When urinary metabolic abnormalities were compared between the groups, the frequency of hypercalciuria, hyperoxaluria, hyperuricosuria, and hypocitraturia did not differ significantly in any of the analyses (Table 4).

TABLE 4
Comparison of 24-hour urine metabolic abnormalities between urinary stone formers without a family history and those with a family history

DISCUSSION

Although numerous studies have identified the risk factors for urolithiasis, the exact cause of stone formation is often unknown [5, 9]. Hypercalciuria is the most important risk factor in calcium stone formation, occurring in 35% to 65% of cases. Urinary calcium raises the ionic calcium concentration and increases the urinary saturation of stone-forming calcium salts (calcium-phosphate or calcium-oxalate) [11, 12]. In addition, complexation of calcium with urinary inhibitors such as citrate and glycosaminoglycans reduces urinary inhibitory activity, thereby increasing stone risk [13, 14]. Although hypercalciuria can be accompanied by diseases causing a hypercalcemic state such as primary hyperparathyroidism, myelo-proliferative disease, vitamin D intoxication, or Cushing's syndrome, most hypercalciuria is idiopathic and results from hyper-absorption of calcium in the intestine or failure of calcium reabsorption in the renal tubule [11]. In addition, hypercalciuria may have a genetic predisposition, and about half of patients who have hypercalciuria have a family history of stone disease [15].

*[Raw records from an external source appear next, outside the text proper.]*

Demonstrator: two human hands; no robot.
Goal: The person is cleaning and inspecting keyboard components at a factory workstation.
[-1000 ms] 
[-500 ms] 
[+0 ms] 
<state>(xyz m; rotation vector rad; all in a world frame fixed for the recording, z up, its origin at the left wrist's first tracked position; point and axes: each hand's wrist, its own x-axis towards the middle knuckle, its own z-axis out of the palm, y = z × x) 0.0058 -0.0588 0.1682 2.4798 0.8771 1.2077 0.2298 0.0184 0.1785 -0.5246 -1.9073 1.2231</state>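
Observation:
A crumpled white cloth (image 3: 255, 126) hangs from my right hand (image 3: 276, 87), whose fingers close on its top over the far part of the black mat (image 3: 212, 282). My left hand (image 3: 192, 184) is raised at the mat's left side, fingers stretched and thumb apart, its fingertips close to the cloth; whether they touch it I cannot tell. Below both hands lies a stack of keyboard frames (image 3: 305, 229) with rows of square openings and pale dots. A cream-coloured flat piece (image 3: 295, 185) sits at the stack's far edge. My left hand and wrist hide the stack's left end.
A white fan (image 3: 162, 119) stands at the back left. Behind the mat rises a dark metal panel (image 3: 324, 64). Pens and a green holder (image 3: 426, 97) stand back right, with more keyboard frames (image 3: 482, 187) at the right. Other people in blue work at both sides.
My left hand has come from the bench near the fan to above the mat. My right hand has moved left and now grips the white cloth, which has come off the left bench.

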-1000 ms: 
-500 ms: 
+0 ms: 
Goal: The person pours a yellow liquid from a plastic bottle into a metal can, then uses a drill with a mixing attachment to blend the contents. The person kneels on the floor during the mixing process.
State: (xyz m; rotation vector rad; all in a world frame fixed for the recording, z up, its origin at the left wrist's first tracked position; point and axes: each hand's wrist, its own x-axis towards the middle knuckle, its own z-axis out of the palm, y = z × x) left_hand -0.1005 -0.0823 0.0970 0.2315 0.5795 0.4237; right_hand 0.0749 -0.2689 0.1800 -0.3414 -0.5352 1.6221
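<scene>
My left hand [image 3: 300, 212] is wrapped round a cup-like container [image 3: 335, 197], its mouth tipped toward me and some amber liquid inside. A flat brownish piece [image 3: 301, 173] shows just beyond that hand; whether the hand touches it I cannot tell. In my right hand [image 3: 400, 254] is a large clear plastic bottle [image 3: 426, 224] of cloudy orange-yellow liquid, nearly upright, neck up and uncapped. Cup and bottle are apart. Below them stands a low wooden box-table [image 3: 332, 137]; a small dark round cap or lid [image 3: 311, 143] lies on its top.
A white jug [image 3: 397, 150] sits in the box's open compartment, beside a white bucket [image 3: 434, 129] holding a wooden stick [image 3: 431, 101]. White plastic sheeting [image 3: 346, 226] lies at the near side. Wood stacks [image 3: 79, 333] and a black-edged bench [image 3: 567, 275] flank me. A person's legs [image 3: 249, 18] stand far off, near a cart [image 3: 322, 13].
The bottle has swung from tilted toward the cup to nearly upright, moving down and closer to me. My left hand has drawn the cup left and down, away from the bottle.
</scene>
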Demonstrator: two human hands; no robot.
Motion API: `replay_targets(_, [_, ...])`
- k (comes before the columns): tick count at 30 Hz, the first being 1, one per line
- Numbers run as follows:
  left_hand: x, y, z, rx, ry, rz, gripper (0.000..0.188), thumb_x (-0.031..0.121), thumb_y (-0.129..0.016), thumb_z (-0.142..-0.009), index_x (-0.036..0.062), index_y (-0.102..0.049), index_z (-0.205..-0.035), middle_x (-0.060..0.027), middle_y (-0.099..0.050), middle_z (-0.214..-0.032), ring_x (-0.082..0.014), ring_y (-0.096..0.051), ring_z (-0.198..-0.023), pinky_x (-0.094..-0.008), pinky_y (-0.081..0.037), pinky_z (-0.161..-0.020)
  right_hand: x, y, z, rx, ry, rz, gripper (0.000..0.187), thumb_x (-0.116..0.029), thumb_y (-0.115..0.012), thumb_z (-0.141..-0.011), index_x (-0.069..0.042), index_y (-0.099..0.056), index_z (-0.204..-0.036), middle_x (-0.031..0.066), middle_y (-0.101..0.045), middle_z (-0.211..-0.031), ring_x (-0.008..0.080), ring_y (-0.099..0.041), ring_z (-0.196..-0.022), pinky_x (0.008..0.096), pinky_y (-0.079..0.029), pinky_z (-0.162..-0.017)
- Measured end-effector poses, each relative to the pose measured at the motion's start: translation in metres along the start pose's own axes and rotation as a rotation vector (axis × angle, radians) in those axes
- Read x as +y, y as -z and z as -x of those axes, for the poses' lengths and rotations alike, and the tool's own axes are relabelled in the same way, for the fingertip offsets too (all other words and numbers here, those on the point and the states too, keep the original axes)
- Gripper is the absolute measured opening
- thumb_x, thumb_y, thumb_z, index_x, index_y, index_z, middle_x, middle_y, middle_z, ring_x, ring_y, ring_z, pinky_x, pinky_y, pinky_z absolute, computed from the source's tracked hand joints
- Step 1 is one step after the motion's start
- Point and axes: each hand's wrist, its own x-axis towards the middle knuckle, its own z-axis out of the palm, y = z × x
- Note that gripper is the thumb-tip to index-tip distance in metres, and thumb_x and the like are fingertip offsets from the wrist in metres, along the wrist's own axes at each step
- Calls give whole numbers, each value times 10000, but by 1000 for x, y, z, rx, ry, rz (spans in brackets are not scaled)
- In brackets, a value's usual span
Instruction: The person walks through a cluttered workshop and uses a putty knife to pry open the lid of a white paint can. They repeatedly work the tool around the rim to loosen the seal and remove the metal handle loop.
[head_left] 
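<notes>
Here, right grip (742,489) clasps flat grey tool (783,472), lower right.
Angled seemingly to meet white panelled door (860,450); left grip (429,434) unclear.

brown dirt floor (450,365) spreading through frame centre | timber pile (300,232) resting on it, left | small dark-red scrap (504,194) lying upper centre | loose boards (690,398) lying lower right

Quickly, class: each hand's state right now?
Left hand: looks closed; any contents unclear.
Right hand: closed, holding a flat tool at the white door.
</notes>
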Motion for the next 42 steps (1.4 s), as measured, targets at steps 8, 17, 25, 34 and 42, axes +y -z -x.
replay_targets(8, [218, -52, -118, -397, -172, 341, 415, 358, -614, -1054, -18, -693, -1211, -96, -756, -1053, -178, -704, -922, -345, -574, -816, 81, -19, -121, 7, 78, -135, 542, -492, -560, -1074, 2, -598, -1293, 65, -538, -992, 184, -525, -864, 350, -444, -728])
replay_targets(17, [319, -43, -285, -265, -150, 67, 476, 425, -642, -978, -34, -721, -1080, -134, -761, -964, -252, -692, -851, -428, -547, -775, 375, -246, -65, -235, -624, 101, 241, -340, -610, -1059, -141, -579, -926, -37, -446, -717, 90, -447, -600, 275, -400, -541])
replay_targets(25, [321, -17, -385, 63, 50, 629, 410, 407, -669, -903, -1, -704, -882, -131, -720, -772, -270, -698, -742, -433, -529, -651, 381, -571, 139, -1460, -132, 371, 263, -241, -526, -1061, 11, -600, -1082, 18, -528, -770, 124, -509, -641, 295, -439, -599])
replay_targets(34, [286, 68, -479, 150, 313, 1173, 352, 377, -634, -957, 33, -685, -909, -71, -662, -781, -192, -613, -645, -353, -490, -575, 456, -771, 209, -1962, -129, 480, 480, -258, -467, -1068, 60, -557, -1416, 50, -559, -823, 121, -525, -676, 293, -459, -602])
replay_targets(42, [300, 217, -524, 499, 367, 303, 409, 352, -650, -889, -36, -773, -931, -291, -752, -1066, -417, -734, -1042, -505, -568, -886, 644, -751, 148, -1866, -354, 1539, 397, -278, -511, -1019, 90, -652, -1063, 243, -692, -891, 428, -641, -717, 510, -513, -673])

Recent studies have suggested a close relation between urolithiasis and family history [16, 17]. Urolithiasis develops more frequently in individuals with a family history of kidney stones than in those without a family history, but little information is available regarding whether the increased risk is attributable to genetic factors, environmental exposures, or some combination. A positive family history of stones has been reported in 16% to 37% of patients who have formed a kidney stone, compared with 4% to 22% in healthy control subjects [7, 18-20]. Previously, Curhan et al examined the association between family history and risk of kidney stone formation in a cohort of 37,999 male participants in the Health Professionals Follow-up Study [16]. In their study, kidney stone formers with family history had significantly higher urinary calcium excretion than did those without a family history. They also showed that a family history of kidney stones substantially increased the risk of stone formation. Of interest, Lerolle et al reported a significant dose-effect association between calciuria and stone disease in patients with familial hypercalciuria [17]. In the present study, we found that the serum calcium level and urinary calcium excretion were significantly higher in the group with a family history than in those without a family history. Additionally, our results support previous studies showing that a family history of urolithiasis is closely associated with an increased risk of urinary stone formation [16, 17].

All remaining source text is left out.